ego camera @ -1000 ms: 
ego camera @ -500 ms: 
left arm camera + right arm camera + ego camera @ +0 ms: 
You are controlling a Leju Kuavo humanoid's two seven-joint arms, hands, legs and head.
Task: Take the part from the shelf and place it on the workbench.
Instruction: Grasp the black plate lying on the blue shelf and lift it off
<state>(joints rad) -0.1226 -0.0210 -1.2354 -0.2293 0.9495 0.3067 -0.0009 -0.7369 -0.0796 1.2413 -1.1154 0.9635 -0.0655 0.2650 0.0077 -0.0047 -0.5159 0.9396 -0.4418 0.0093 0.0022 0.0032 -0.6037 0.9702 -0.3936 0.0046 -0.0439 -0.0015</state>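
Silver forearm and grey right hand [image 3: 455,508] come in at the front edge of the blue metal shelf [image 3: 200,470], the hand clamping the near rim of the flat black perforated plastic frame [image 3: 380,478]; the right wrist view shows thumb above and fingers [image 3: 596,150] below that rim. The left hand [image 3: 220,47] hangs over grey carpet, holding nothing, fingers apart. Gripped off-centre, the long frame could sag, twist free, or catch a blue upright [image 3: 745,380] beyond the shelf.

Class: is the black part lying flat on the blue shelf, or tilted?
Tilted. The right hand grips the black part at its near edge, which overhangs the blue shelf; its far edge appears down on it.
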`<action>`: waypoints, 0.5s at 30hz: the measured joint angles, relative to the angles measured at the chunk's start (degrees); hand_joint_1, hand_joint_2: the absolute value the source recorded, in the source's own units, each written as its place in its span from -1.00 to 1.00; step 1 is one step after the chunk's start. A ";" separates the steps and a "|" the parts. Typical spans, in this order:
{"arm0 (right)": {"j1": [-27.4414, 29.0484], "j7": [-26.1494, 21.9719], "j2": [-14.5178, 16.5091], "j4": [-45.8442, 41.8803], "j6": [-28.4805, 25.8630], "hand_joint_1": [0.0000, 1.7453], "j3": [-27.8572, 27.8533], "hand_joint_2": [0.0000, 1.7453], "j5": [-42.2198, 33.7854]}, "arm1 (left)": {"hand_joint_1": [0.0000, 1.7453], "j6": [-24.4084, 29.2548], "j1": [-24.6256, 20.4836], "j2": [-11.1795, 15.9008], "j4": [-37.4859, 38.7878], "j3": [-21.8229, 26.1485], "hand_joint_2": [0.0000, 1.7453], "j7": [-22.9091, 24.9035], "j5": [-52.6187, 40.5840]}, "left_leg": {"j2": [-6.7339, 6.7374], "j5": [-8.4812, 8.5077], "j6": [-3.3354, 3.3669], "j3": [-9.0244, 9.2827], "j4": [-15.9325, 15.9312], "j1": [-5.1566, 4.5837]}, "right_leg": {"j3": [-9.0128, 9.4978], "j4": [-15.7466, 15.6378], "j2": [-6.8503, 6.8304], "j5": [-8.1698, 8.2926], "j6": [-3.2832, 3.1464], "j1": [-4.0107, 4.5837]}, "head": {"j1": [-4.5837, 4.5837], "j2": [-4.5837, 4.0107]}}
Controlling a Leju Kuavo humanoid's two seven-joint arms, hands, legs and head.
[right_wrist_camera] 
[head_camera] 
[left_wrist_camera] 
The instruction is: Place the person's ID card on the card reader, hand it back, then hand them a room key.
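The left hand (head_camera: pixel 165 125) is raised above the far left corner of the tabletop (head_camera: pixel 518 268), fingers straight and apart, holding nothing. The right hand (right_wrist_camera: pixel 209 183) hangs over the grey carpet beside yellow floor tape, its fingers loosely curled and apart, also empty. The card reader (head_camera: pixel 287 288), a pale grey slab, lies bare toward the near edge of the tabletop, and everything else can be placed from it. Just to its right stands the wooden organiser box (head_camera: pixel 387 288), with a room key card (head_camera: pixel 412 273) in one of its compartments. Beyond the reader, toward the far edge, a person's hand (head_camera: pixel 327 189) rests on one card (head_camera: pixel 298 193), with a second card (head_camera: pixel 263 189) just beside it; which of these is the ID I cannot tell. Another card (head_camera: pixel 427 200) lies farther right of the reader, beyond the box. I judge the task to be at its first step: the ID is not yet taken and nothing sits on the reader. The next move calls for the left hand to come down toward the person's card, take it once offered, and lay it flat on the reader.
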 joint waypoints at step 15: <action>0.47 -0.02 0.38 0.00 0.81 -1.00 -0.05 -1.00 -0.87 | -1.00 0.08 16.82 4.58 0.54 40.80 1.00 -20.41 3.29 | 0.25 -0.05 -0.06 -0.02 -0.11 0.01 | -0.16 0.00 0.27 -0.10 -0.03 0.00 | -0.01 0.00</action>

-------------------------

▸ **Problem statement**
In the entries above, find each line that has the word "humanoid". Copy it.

▸ **Task result**
You are controlling a Leju Kuavo humanoid's two seven-joint arms, hands, legs and head.
Controlling a Leju Kuavo humanoid's two seven-joint arms, hands, legs and head.

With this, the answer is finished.